## AIM OF THE EXERCISE
Output each line of the data below exactly, omitting any image.

## DATASET SECTION
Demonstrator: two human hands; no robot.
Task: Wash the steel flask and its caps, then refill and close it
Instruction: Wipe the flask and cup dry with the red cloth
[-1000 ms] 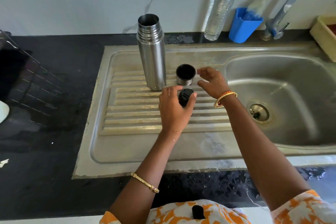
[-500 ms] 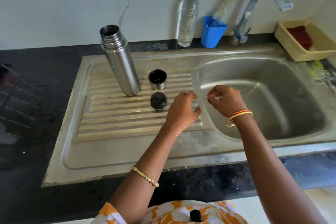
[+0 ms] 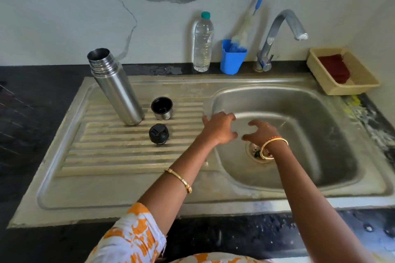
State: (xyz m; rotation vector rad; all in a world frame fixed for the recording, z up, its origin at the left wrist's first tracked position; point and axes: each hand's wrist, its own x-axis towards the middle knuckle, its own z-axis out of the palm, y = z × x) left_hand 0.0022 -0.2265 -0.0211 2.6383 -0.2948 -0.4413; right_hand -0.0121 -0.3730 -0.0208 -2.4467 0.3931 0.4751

## OUTPUT BELOW
Demonstrator: two human hands; no robot.
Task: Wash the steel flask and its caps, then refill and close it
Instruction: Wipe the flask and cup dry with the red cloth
[-1000 ms] 
[-500 ms] 
[+0 ms] 
State: (xyz m; rotation vector rad; all in a world frame fixed for the recording, z up, its origin at the left wrist's first tracked position; point and axes: each hand's wrist, its own x-axis towards the middle knuckle, its own z-axis out of the palm, y = z × x) left_hand 0.0022 -0.2265 -0.0211 2.6383 -0.2948 -0.4413; right_hand -0.0121 -0.3730 -0.0208 -2.4467 0.3931 0.4751

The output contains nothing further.